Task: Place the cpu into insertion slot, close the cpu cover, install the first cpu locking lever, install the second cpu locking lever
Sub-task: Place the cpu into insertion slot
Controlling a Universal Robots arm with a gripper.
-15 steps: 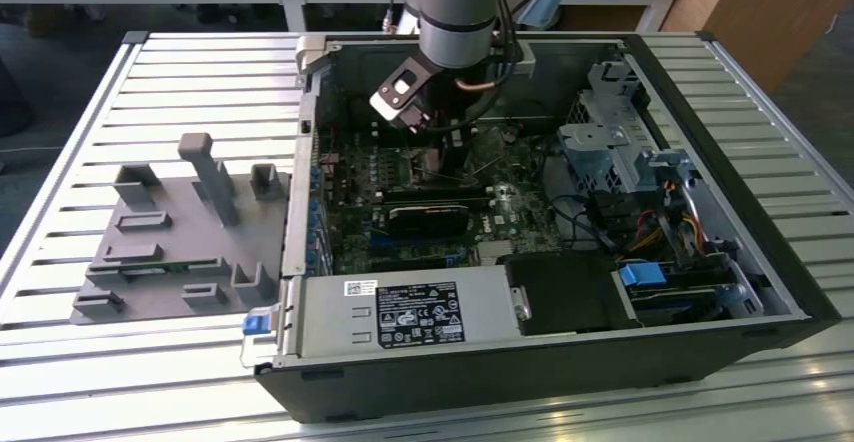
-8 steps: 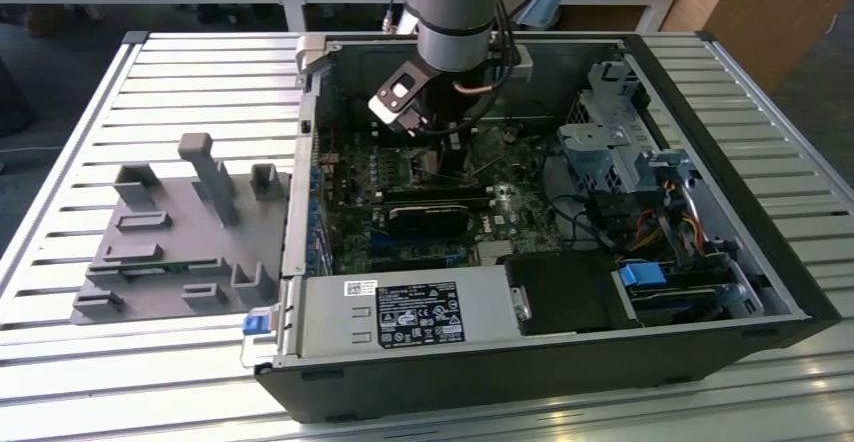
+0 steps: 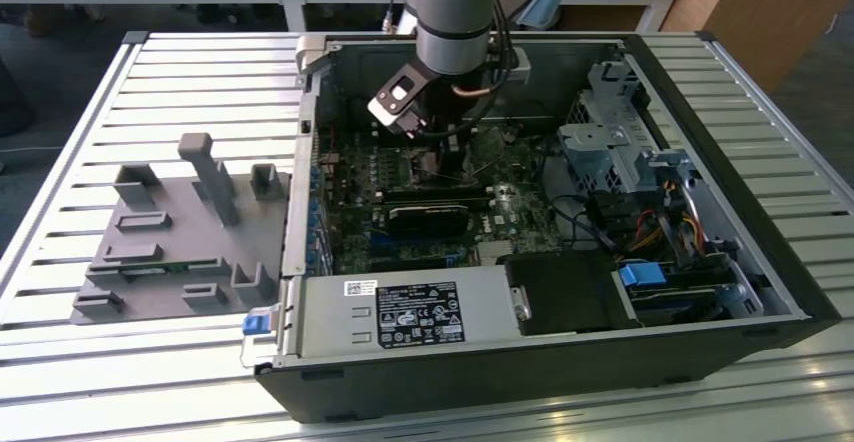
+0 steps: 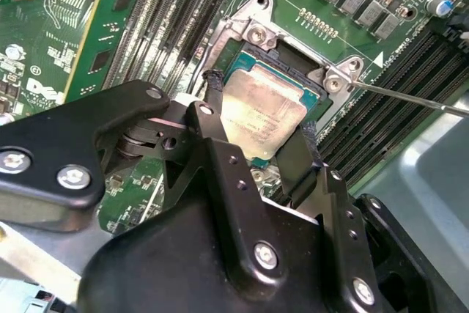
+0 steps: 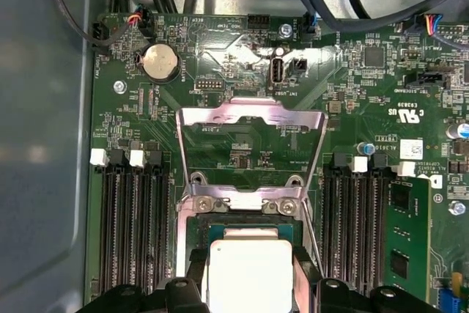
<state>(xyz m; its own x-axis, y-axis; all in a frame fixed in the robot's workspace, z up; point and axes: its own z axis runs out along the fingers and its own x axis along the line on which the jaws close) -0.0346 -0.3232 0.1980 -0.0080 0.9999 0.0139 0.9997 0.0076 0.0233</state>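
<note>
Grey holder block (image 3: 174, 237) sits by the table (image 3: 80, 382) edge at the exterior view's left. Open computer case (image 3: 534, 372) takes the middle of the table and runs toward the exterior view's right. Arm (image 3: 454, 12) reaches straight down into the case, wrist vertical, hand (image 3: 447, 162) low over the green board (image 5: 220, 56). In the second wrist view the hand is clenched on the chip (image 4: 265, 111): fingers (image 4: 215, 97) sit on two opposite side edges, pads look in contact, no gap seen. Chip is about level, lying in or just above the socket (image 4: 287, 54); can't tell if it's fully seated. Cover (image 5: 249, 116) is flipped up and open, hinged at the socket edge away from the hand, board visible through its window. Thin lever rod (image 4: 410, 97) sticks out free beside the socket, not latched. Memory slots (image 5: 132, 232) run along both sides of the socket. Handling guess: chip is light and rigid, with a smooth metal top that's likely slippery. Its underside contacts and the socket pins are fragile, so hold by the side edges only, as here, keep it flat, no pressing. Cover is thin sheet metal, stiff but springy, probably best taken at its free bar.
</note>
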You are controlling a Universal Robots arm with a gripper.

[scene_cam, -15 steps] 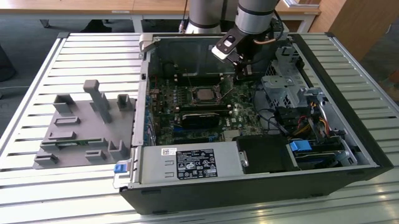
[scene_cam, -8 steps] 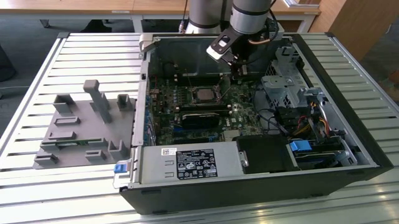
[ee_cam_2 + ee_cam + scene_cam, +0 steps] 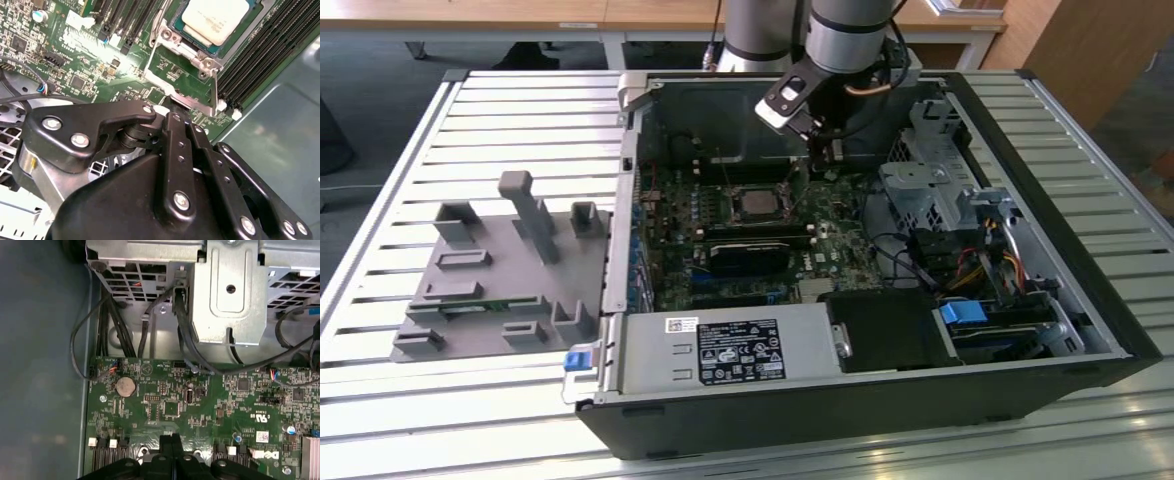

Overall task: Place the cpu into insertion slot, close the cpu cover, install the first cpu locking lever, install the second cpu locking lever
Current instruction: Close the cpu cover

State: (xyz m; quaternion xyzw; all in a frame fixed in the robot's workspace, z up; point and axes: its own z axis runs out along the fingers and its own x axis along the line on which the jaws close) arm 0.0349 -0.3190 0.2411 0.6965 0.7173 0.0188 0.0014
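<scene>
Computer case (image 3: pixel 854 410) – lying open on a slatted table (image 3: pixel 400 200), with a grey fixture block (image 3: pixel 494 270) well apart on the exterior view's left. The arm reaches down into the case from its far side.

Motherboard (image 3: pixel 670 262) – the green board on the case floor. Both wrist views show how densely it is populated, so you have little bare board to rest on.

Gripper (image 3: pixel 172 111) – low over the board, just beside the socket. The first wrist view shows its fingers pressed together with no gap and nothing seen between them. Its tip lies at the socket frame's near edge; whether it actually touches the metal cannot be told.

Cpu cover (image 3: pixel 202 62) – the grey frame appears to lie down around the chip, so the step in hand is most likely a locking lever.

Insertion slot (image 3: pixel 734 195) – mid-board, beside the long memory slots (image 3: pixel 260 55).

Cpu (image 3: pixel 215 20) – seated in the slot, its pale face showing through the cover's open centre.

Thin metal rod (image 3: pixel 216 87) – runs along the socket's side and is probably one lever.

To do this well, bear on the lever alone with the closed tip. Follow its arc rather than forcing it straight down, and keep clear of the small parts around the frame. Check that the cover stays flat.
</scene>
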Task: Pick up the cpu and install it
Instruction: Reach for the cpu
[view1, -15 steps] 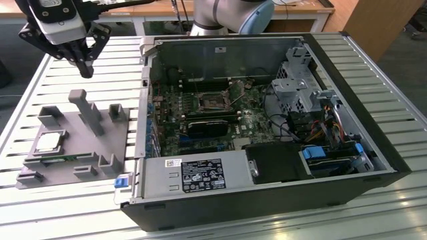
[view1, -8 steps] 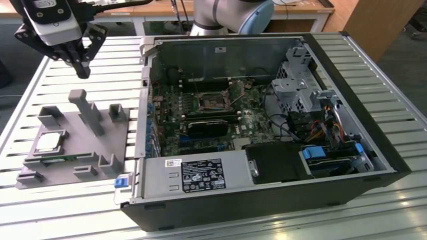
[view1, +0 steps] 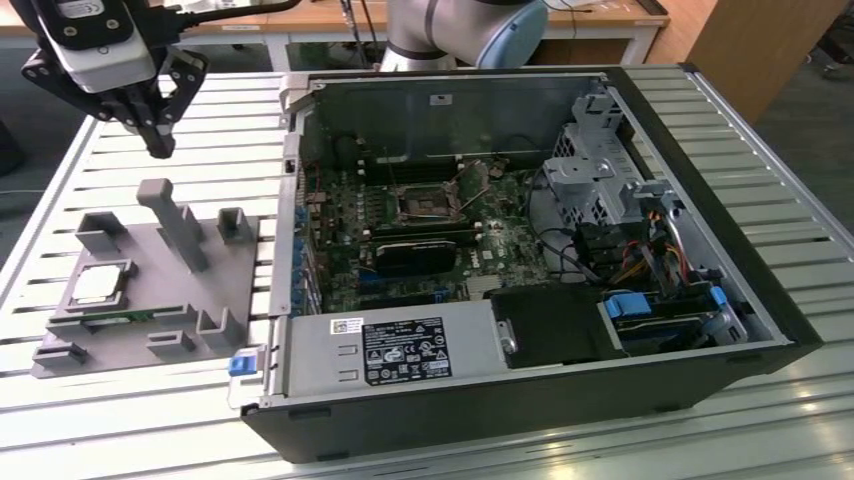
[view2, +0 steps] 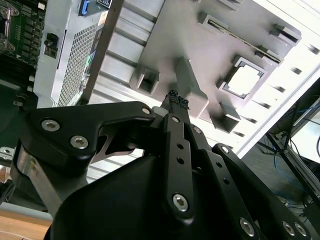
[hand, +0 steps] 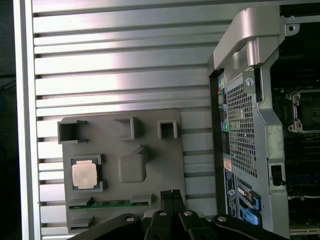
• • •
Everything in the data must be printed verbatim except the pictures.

* Answer to the exercise
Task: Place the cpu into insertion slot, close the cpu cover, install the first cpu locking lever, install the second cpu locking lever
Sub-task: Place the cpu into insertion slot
Controlling a Universal Robots arm with a gripper.
-15 steps: 
-8 steps: 
+0 steps: 
+0 steps: 
+0 steps: 
<state>(xyz m; its own x-axis, y-axis; all in a frame fixed in the robot's workspace, z up; point and axes: its own z axis runs out along the fingers and its own x axis along the line on which the jaws close) -0.0346 -0.3232 0.1980 -0.0080 0.9999 0.0139 0.9997 0.0076 0.0233</state>
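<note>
Grey holder block (image 3: 174, 237) sits by the table (image 3: 80, 382) edge at the exterior view's left. Open computer case (image 3: 534, 372) takes the middle of the table and runs toward the exterior view's right. Arm (image 3: 454, 12) reaches straight down into the case, wrist vertical, hand (image 3: 447, 162) low over the green board (image 5: 220, 56). In the second wrist view the hand is clenched on the chip (image 4: 265, 111): fingers (image 4: 215, 97) sit on two opposite side edges, pads look in contact, no gap seen. Chip is about level, lying in or just above the socket (image 4: 287, 54); can't tell if it's fully seated. Cover (image 5: 249, 116) is flipped up and open, hinged at the socket edge away from the hand, board visible through its window. Thin lever rod (image 4: 410, 97) sticks out free beside the socket, not latched. Memory slots (image 5: 132, 232) run along both sides of the socket. Handling guess: chip is light and rigid, with a smooth metal top that's likely slippery. Its underside contacts and the socket pins are fragile, so hold by the side edges only, as here, keep it flat, no pressing. Cover is thin sheet metal, stiff but springy, probably best taken at its free bar.
</note>
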You are controlling a Universal Robots arm with a gripper.

[scene_cam, -15 steps] 
[scene_cam, -8 steps] 
[ee_cam_2 + ee_cam + scene_cam, +0 steps] 

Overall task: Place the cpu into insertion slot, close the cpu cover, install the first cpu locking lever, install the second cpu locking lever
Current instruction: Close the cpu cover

State: (xyz m; quaternion xyzw; all in a frame fixed in the robot's workspace, z up; point and axes: its own z axis runs out along the fingers and its own x axis along the line on which the jaws close) arm 0.0349 -0.3190 0.2411 0.6965 0.7173 0.0188 0.0014
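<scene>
Computer case (image 3: pixel 854 410) – lying open on a slatted table (image 3: pixel 400 200), with a grey fixture block (image 3: pixel 494 270) well apart on the exterior view's left. The arm reaches down into the case from its far side.

Motherboard (image 3: pixel 670 262) – the green board on the case floor. Both wrist views show how densely it is populated, so you have little bare board to rest on.

Gripper (image 3: pixel 172 111) – low over the board, just beside the socket. The first wrist view shows its fingers pressed together with no gap and nothing seen between them. Its tip lies at the socket frame's near edge; whether it actually touches the metal cannot be told.

Cpu cover (image 3: pixel 202 62) – the grey frame appears to lie down around the chip, so the step in hand is most likely a locking lever.

Insertion slot (image 3: pixel 734 195) – mid-board, beside the long memory slots (image 3: pixel 260 55).

Cpu (image 3: pixel 215 20) – seated in the slot, its pale face showing through the cover's open centre.

Thin metal rod (image 3: pixel 216 87) – runs along the socket's side and is probably one lever.

To do this well, bear on the lever alone with the closed tip. Follow its arc rather than forcing it straight down, and keep clear of the small parts around the frame. Check that the cover stays flat.
</scene>
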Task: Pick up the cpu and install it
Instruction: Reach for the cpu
[view1, -15 steps] 
[view1, -8 steps] 
[view1, +0 steps] 
[view2, +0 steps] 
[hand, +0 steps] 

No additional output is expected for this exercise.